_Task brief_. Copy, from the entries below, each line in which the string "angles" appears.

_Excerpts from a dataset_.
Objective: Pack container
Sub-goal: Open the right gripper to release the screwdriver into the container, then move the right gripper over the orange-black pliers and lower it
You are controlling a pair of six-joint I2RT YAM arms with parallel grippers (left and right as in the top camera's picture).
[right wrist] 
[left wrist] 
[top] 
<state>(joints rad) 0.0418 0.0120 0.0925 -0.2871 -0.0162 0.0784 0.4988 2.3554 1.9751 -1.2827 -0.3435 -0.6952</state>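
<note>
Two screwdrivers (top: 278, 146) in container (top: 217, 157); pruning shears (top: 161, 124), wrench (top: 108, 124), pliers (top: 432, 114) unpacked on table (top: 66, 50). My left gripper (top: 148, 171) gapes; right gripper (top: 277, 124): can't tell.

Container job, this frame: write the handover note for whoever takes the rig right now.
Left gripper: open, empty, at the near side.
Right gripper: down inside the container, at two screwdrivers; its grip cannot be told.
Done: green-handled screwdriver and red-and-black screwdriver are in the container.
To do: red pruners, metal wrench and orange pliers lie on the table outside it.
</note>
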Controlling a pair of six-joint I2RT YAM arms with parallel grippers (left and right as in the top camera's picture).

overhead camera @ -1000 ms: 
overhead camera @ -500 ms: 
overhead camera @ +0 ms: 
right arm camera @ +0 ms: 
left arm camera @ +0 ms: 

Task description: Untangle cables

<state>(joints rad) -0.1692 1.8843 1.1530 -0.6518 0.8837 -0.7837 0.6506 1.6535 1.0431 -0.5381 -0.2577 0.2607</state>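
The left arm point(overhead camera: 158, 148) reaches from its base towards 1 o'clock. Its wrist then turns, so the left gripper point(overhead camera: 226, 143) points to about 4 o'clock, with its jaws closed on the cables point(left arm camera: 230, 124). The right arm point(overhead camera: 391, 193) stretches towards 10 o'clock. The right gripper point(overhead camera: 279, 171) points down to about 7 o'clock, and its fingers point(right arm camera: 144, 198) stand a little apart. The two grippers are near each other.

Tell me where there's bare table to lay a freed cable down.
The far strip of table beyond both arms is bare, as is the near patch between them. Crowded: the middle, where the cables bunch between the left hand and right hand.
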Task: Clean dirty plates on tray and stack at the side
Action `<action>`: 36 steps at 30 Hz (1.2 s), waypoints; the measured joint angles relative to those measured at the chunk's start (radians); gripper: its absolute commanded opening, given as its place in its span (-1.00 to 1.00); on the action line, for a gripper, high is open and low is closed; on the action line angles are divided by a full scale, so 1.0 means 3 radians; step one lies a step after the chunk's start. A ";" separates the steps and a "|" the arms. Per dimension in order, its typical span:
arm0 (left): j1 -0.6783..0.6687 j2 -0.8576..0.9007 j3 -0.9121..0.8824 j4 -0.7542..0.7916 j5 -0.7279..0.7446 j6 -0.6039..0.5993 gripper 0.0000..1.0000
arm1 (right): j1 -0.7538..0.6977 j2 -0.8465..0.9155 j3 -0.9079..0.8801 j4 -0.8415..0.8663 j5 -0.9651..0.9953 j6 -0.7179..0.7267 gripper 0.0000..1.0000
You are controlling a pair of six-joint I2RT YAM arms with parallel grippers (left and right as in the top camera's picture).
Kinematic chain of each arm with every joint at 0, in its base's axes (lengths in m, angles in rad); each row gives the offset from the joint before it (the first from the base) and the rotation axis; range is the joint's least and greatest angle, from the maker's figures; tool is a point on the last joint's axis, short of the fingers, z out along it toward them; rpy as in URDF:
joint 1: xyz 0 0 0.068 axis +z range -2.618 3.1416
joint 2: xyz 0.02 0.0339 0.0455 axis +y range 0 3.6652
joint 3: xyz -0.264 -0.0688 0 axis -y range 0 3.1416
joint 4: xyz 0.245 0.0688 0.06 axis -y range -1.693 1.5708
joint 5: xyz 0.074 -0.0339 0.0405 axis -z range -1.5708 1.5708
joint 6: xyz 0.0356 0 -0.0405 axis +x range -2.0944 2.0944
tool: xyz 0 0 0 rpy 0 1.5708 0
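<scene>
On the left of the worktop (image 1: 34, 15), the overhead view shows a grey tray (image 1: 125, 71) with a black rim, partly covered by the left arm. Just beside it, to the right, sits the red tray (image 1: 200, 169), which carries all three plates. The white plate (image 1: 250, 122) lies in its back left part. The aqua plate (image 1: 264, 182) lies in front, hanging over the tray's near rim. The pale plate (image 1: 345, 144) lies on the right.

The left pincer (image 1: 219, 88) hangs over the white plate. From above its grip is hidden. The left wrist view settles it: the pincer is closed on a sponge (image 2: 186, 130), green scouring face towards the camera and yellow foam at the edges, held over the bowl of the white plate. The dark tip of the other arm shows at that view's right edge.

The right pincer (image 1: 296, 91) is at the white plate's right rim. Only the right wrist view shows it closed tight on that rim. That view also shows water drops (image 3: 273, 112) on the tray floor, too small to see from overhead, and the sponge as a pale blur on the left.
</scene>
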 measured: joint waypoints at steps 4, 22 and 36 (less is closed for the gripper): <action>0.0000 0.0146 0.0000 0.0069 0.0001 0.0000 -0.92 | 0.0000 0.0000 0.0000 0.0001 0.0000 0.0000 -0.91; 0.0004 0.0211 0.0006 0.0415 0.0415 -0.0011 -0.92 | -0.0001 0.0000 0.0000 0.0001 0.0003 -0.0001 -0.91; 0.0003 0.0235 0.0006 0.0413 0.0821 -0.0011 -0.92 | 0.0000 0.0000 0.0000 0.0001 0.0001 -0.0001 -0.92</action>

_Task output_.
Action `<action>`: 36 steps at 30 Hz (1.2 s), waypoints; the measured joint angles relative to those measured at the chunk's start (radians); gripper: its absolute commanded opening, given as its place in its span (-1.00 to 1.00); on the action line, for a gripper, high is open and low is closed; on the action line angles are divided by a full scale, so 1.0 means 3 radians; step one lies a step after the chunk's start. A ";" separates the steps and a "|" the arms. Per dimension in order, its typical span:
Kinematic chain of each arm with every joint at 0, in its base's axes (lengths in m, angles in rad); each row gives the offset from the joint before it (the first from the base) and the rotation axis; range is the joint's least and greatest angle, from the maker's figures; tool is a point on the last joint's axis, short of the fingers, z out along it toward them; rpy as in URDF:

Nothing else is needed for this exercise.